## [Prompt]
Copy out each line below containing "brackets".

## [Materials provided]
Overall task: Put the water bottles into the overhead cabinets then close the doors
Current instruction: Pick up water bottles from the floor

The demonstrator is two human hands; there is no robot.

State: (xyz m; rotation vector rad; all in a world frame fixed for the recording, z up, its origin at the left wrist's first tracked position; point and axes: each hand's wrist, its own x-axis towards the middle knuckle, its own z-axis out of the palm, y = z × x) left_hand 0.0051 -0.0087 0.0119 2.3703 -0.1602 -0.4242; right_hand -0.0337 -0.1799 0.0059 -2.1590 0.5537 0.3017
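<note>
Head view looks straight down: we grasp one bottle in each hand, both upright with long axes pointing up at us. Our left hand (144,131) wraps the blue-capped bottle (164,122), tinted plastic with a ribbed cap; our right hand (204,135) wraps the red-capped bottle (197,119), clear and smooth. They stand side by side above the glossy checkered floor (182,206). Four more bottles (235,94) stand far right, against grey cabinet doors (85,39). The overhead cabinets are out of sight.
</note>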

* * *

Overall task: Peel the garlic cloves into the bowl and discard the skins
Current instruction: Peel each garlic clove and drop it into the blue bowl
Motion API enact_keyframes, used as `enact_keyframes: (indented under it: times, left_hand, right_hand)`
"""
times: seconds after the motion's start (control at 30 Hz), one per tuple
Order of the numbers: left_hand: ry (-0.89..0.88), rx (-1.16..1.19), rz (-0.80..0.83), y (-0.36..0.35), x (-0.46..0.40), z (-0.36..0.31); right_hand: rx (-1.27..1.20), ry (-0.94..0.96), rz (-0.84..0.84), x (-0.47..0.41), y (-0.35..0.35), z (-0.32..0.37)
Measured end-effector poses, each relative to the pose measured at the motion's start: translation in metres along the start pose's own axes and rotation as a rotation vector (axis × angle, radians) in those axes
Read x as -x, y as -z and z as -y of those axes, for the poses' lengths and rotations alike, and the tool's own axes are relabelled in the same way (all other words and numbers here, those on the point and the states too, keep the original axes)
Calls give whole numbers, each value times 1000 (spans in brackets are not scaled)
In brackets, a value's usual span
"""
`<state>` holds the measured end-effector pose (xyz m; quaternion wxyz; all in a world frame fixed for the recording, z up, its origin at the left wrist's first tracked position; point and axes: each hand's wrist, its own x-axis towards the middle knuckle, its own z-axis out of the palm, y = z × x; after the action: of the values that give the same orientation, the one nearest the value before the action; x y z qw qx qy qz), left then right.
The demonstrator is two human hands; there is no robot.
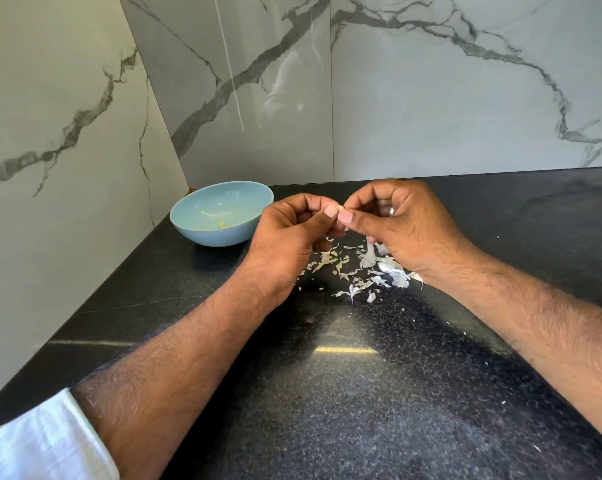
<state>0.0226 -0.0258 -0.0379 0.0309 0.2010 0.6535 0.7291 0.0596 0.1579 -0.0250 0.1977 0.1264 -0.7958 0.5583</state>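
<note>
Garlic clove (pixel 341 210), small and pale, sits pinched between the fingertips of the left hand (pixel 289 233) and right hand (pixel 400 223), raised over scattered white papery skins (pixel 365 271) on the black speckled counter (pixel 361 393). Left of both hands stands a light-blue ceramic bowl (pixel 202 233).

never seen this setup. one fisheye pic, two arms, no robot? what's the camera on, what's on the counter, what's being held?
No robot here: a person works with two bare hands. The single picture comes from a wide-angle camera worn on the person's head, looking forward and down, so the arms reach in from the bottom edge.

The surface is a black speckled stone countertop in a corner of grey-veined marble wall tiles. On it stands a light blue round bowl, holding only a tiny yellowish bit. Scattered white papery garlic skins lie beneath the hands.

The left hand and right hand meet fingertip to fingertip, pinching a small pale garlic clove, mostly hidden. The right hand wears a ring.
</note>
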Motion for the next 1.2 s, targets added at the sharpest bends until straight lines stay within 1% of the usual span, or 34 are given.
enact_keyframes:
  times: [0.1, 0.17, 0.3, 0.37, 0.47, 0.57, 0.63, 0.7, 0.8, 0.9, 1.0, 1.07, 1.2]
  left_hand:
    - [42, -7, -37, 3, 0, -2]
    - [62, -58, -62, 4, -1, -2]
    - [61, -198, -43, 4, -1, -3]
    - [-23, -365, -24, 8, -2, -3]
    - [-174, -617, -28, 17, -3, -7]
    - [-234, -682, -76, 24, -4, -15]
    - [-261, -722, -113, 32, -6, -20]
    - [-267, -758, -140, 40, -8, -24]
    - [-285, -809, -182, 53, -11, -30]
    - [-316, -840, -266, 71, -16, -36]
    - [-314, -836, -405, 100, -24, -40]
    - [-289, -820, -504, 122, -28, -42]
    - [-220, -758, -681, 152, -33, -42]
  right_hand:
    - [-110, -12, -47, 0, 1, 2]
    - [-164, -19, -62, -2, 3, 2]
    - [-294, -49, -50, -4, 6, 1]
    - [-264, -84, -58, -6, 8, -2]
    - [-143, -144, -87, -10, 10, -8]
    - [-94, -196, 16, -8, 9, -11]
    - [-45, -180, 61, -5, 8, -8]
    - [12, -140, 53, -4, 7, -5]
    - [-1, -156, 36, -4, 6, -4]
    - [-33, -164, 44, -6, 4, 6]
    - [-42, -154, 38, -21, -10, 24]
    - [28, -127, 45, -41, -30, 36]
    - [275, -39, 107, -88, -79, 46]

## [Completed task]
Calls give whole numbers, each value times 1000 (spans in brackets are not scaled)
In brackets, a value's usual span

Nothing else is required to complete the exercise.